Jesus begins by telling his opponents that he is going away; and that, after he is gone, they will realize what they have missed, and will search for him and not find him. This is the true prophetic note. It reminds us of three things. (1) There are certain opportunities which come and which do not return. To each of us is given the opportunity to accept Christ as Saviour and Lord; but that opportunity can be refused and lost. (2) Implicit in this argument is the truth that life and time are limited. It is within an allotted span that we must make our decision for Christ. The time we have to make that decision is limited – and none of us knows what that limit is. There is therefore every reason for making it now. (3) Just because there is opportunity in life, there is also judgment. The greater the opportunity, the more clearly it beckons, the more frequently it comes, the greater the judgment if it is refused or missed. This passage brings us face to face with the glory of our opportunity and with the limitation of time in which to seize it.

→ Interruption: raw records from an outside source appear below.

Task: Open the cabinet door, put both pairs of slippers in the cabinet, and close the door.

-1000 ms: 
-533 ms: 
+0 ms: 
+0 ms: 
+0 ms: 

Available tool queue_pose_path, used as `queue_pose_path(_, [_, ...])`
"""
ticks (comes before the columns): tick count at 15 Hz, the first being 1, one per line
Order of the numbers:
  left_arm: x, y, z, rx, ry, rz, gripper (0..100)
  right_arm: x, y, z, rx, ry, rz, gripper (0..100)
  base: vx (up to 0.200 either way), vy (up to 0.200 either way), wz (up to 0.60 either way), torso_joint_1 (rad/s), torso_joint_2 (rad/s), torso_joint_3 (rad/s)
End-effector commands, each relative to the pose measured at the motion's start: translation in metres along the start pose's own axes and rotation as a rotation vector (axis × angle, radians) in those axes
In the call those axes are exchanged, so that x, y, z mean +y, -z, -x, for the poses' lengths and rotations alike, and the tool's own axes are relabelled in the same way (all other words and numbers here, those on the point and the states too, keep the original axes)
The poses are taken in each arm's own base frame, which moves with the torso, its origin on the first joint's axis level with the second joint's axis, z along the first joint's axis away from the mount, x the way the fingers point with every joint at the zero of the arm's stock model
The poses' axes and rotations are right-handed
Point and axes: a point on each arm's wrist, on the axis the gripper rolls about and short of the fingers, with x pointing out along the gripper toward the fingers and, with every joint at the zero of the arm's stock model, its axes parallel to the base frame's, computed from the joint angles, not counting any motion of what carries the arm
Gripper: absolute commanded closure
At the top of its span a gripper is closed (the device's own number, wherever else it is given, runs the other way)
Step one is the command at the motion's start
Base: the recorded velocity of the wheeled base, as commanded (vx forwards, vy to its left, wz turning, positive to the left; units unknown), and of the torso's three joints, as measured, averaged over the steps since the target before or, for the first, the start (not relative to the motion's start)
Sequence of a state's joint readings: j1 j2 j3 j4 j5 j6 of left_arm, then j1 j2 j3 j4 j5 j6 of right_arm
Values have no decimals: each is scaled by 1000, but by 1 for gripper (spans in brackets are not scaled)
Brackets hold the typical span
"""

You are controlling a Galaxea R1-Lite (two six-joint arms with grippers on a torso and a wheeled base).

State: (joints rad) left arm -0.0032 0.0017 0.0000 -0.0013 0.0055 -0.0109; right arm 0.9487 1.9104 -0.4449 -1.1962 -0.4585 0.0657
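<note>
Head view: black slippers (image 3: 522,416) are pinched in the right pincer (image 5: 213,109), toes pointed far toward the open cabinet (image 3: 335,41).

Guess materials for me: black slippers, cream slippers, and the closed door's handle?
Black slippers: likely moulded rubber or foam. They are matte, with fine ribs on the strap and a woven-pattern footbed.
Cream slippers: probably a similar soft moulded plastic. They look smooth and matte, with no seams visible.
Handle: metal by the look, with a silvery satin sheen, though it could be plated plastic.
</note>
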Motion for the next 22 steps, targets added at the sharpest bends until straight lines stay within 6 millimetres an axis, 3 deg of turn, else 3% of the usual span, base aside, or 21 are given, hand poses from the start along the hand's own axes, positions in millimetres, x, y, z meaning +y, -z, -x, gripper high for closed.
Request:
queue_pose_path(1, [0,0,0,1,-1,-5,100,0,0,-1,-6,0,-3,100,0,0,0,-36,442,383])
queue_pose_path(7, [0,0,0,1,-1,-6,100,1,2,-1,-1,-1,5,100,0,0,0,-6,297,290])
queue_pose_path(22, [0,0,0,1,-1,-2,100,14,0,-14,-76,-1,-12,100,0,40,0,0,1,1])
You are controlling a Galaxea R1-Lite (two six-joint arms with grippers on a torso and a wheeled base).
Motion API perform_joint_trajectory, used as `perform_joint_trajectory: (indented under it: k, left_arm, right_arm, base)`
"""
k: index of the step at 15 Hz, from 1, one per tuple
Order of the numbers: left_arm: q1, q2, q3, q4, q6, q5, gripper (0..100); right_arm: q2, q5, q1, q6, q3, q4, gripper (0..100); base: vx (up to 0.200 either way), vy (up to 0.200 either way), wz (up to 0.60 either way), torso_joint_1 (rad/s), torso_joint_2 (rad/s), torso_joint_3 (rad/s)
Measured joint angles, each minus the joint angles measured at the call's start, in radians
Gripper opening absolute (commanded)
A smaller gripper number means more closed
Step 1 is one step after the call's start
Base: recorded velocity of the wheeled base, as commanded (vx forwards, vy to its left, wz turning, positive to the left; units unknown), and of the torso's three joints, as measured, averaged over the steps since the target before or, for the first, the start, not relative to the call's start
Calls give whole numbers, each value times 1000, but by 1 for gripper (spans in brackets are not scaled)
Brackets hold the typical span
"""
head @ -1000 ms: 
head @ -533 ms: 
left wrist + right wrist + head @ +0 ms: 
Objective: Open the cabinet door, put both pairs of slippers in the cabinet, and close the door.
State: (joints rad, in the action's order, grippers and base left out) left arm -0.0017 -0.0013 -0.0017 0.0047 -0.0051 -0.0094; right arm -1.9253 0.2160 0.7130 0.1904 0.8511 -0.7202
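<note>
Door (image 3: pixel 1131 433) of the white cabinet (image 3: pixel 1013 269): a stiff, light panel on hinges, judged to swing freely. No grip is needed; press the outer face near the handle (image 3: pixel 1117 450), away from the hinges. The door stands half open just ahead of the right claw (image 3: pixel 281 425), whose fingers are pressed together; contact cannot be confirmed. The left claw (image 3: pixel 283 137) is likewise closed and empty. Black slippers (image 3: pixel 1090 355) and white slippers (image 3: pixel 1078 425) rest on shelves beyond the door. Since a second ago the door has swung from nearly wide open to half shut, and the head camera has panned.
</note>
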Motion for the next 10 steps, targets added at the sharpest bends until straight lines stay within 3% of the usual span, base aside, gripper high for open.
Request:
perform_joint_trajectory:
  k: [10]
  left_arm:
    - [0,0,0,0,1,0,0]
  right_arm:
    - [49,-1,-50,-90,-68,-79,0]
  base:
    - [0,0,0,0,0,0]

When Jesus spoke about going away, he was speaking about his return to his Father and to his glory. That was precisely where his opponents could not follow him, because by their continuous disobedience and their refusal to accept him they had shut themselves off from God. His opponents met his words with a grim and mocking jest. Jesus said that they could not follow where he went; and they suggested that perhaps he was going to kill himself. The point is that, according to Jewish thought, the depths of hell were reserved for those who took their own lives. With a kind of grim blasphemy, they were saying: ‘Maybe he will take his own life; maybe he is on the way to the depths of hell; it is true that we cannot and will not follow him there.’

Jesus said that if they continued to refuse him they would, as the Revised Standard Version translates it, die in their sins. That is a prophetic phrase (cf. Ezekiel 3:18, 18:18). There are two things involved there. (1) The word for sin is hamartia, which originally had to do with shooting and literally means a missing of the target. Those who refuse to accept Jesus as Saviour and Lord have missed the target in life. They die with life unrealized; and they therefore die unfitted to enter into the higher life with God. (2) The essence of sin is that it separates us from God. When Adam, in the old story, committed the first sin, his first instinct was to hide himself from God (Genesis 3:8–10). Those who die in sin die at enmity with God; those who accept Christ already walk with God, and death only opens the way to a closer walk. To refuse Christ is to be a stranger to God; to accept him is to be the friend of God, and in that friendship the fear of death is forever banished.